神々のいない世界で 10
冷静に考えれば、これは『誘拐』でしかない。しかし、三日前まで『じいや』と一緒に暮らしていて、『戸籍上の両親』とは一緒に住んでいなかったという彼女の話を聞いて、もう彼女の家のことを心配するのは止めにした。
「じゃあ、じいやは家で殺されたのかい?」
「はい……」
辛い話かもしれないが、今後の為にも聞いておく必要がある。
「警察には言わなかったのかい?」
そこで知波アイサが、足を止めた。
「じいやの身体、消えたの」
連れて私も立ち止まる。
「消えた?」
彼女は頷いた後、一言付け加えた。
「アイサの腕の中で」
そして涙が零れ落ちる。そのまま嗚咽を漏らしながら、知波アイサは泣き始めた。
見目も中身もほとんど人間と変わらないカミアンの肉体は、実際にはエネルギーを物質化してできた「仮物質」だ。だから、死ねばエネルギーの塵となって消える。
そう、私たちカミアンはいわば『ヤドカリ』なのだ。私のこの身体も、『仮の宿』でしかない。そして『じいや』も、確かにカミアンだったのだろう。
泣き続ける知波アイサの髪を、ゆっくりと撫でてあげる。艶やかでしっとりとした髪だった。
「カミアンは死なない。またどこかで、じいやと会えるかもしれないよ」
驚きの目で、彼女が私を見つめる。
「ほんと?」
「はい、本当です。でも、君が捕まってしまったら、もう会えなくなる」
私の言葉に、知波アイサは涙を拭き、また歩き始めた。
C担の連中が大々的に私たちを追ってくることは考えにくかった。そもそも『カミアン』は社会から抹殺された存在なのだ。その存在を知っているのは、思想警察とC担……他にもいるのだろうか。
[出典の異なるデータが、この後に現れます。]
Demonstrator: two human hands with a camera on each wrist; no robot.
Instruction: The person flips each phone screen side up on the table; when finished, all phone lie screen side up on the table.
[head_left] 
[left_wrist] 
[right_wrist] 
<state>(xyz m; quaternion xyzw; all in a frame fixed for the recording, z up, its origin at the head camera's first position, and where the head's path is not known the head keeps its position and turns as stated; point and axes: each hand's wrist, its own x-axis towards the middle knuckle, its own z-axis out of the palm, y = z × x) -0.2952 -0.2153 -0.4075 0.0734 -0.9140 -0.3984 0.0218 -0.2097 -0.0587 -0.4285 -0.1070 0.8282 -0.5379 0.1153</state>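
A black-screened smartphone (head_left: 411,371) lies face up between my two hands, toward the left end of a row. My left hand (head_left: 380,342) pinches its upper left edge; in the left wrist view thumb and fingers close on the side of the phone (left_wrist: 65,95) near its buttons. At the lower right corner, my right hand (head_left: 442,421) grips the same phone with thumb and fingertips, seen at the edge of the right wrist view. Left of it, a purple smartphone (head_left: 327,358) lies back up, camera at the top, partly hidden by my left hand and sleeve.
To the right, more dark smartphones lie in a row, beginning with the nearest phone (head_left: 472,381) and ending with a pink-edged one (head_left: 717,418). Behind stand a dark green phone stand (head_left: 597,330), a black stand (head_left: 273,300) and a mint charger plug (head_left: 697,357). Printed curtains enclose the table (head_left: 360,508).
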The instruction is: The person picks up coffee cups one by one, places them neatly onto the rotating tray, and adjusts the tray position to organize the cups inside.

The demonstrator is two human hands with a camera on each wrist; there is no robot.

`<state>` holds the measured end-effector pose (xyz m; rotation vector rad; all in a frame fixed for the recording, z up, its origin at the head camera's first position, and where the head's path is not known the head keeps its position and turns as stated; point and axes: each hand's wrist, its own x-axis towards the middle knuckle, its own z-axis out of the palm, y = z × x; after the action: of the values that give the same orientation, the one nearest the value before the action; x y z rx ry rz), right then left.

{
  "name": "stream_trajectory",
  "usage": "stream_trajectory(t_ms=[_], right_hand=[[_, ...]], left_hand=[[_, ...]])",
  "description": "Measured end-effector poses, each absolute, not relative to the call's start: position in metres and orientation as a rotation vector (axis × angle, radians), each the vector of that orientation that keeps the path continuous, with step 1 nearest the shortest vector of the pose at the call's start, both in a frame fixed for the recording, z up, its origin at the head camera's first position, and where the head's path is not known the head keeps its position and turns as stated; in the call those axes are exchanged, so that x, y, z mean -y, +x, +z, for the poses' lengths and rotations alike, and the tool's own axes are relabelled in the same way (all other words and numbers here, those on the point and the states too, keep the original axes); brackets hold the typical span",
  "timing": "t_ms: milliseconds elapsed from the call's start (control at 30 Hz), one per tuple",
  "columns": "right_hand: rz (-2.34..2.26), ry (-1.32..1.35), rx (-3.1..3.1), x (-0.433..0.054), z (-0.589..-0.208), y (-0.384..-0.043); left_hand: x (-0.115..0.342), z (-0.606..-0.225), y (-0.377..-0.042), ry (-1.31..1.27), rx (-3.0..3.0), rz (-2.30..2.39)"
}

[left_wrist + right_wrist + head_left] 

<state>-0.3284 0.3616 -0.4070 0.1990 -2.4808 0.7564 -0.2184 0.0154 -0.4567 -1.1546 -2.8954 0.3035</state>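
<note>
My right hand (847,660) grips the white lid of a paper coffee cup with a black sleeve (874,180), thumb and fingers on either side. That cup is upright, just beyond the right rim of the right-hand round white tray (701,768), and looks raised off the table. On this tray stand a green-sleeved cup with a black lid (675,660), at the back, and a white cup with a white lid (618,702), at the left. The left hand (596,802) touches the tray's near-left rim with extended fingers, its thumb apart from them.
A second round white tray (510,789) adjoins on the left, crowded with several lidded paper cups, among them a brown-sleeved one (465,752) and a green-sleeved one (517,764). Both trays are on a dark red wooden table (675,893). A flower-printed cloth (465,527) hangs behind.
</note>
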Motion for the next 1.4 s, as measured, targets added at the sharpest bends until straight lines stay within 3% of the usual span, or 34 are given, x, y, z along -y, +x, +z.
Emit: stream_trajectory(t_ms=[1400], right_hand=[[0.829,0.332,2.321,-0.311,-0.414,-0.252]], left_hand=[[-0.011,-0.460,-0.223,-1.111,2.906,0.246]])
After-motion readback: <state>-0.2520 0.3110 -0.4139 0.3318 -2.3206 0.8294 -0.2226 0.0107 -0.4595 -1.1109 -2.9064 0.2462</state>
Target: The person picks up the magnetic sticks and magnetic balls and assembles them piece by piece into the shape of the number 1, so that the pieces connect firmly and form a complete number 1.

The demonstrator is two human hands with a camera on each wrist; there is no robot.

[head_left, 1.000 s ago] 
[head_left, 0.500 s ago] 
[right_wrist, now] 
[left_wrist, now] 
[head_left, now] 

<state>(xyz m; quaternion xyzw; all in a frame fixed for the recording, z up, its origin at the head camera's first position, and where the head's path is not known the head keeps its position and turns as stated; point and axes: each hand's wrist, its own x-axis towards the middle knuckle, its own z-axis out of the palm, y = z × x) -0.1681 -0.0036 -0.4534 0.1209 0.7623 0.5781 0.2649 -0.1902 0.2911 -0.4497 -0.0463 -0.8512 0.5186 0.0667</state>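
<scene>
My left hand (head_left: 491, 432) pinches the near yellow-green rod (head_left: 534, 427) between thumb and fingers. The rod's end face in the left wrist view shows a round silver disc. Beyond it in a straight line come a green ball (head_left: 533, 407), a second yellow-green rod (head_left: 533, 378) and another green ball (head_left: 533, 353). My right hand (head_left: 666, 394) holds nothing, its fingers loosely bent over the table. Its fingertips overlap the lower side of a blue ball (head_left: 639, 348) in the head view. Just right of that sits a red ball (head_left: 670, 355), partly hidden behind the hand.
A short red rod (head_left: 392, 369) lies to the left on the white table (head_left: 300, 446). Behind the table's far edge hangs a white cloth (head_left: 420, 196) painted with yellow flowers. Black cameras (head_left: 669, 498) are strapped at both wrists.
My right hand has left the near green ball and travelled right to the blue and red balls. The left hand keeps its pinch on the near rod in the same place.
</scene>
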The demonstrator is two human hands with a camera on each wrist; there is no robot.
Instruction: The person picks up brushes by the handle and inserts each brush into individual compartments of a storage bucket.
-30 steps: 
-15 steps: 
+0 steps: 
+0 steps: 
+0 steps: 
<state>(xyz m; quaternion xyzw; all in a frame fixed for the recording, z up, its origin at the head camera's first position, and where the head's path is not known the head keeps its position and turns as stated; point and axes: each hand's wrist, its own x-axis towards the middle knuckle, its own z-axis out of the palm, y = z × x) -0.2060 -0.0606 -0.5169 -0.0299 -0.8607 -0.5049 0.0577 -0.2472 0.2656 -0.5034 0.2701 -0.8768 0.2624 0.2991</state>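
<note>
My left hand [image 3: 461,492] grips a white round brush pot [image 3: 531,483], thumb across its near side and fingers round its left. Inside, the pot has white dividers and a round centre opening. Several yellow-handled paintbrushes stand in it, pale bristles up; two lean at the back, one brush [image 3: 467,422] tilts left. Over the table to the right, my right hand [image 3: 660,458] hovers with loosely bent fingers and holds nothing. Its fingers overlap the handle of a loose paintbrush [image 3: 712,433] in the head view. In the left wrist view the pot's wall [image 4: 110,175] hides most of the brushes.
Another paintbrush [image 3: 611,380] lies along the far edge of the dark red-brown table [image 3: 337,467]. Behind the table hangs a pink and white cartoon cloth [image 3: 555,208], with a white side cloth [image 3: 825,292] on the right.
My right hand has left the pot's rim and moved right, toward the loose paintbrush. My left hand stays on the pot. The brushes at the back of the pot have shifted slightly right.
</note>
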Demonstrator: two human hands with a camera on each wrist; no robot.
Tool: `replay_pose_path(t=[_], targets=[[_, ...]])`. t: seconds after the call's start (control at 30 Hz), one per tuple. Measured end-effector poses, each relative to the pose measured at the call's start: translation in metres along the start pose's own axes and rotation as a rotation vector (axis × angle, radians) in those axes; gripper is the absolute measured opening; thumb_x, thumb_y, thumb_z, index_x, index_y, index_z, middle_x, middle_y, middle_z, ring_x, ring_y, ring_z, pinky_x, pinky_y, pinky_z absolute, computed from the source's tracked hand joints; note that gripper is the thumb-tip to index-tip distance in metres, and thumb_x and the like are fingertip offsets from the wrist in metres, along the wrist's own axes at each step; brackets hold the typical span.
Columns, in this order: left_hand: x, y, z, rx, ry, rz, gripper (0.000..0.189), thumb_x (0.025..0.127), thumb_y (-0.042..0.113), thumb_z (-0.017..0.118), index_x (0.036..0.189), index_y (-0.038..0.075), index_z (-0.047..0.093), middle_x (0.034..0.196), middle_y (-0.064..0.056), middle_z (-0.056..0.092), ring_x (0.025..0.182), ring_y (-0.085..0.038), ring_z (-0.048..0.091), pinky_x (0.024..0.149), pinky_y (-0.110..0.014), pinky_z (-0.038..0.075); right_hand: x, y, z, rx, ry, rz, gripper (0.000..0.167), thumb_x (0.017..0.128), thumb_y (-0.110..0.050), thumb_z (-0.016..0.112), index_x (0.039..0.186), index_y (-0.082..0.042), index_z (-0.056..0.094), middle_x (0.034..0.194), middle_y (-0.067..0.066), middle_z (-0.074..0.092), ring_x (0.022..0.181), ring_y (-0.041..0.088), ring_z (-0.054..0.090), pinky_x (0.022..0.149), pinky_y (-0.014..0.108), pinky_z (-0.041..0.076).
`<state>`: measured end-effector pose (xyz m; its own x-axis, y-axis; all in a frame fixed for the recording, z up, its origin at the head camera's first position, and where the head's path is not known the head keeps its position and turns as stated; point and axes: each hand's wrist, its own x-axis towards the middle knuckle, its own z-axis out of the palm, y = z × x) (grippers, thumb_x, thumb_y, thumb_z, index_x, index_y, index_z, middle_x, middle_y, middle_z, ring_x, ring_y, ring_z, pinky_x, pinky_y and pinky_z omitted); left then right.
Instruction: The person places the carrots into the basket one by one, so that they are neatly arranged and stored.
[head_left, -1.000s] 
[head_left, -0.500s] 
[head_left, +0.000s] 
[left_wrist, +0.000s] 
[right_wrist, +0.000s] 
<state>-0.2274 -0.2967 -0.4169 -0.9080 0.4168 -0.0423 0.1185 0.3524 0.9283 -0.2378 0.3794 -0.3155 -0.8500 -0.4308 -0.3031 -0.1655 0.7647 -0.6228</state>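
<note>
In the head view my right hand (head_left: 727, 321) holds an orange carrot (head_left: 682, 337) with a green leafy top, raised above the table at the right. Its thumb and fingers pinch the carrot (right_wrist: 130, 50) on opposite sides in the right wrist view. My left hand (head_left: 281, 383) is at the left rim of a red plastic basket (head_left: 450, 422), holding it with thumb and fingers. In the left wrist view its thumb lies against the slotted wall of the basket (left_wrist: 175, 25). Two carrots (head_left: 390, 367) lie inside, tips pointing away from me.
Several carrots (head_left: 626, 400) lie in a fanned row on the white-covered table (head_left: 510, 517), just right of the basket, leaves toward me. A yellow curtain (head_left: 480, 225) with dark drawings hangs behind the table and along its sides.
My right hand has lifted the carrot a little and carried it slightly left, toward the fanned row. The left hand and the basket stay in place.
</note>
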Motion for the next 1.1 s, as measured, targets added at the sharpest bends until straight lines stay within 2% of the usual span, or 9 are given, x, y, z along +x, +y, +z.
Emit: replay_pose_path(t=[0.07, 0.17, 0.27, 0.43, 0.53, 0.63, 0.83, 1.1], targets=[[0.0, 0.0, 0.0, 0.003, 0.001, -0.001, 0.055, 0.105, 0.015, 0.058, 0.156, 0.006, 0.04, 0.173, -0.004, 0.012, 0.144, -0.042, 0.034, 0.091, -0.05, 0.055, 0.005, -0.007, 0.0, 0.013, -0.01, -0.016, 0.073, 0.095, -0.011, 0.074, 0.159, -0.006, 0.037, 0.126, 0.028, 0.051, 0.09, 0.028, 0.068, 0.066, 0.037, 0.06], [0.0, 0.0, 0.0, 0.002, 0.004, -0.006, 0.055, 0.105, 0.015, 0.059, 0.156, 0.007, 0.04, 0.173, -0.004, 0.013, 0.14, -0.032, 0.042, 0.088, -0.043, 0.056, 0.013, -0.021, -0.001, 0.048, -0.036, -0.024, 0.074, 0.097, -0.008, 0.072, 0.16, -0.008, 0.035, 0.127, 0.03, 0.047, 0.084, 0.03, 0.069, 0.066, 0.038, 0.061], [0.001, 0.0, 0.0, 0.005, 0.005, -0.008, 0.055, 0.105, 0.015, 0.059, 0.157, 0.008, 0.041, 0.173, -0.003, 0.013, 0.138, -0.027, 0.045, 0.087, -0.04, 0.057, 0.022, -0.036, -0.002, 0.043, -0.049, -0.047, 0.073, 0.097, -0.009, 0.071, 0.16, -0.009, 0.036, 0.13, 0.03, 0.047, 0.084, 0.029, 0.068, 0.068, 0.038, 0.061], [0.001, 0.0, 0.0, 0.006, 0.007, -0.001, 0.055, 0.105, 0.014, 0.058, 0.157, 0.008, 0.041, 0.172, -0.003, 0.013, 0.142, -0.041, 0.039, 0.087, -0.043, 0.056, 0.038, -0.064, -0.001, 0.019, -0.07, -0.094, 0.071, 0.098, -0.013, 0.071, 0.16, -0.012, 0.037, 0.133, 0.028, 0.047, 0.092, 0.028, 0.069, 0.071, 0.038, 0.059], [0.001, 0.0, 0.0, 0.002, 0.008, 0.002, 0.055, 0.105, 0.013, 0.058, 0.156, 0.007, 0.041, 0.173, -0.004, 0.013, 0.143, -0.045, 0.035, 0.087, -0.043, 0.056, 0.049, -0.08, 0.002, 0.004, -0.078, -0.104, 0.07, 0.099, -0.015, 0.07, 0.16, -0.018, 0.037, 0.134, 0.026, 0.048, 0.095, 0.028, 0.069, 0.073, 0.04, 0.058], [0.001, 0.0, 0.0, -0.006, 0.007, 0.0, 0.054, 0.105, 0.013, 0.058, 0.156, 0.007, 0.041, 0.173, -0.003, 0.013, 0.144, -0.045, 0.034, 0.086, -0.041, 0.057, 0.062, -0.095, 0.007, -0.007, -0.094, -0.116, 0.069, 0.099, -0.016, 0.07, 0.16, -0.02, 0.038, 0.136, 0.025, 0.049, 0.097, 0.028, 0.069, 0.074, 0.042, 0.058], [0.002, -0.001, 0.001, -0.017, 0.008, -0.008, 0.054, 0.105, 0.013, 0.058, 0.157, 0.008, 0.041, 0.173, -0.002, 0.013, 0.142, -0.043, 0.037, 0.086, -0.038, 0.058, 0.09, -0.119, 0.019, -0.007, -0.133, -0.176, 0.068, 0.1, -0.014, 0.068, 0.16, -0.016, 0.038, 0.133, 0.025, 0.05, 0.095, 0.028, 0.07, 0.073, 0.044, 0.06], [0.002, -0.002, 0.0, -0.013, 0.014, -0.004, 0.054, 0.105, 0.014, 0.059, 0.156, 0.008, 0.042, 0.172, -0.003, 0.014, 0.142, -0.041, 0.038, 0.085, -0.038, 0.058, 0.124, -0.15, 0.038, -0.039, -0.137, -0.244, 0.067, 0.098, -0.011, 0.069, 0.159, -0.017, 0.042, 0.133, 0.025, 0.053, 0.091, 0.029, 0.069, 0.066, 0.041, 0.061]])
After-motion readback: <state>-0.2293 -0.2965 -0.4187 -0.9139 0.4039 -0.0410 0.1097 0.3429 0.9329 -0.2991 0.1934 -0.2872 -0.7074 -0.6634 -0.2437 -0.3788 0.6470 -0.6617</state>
そういえば、教頭の伊郷の前で、あの男は『カミアン』という言葉を発していた。一般人の前では禁句のはずなのに。
伊郷……何者なのだろう。
知波アイサが在籍し、私も雇われたあの光陽女学院。何かあったのかもしれないが、私には分らなかった。情報が足りないのだ。知波アイサにも聞きたいことはまだ山ほど残っている。
時間が欲しい。
しかし、知波アイサの家も、私の家も、追手が回っている可能性が高い。繁華街まで出た後、私は彼女を連れて、一旦ラブホテルに入ることを提案した。
嫌がるかと思っていたが、知波アイサはその提案をすんなりと受け入れた。人通りを避けて入った裏通りのホテルの部屋で、私たちはようやく一息ついたのだった。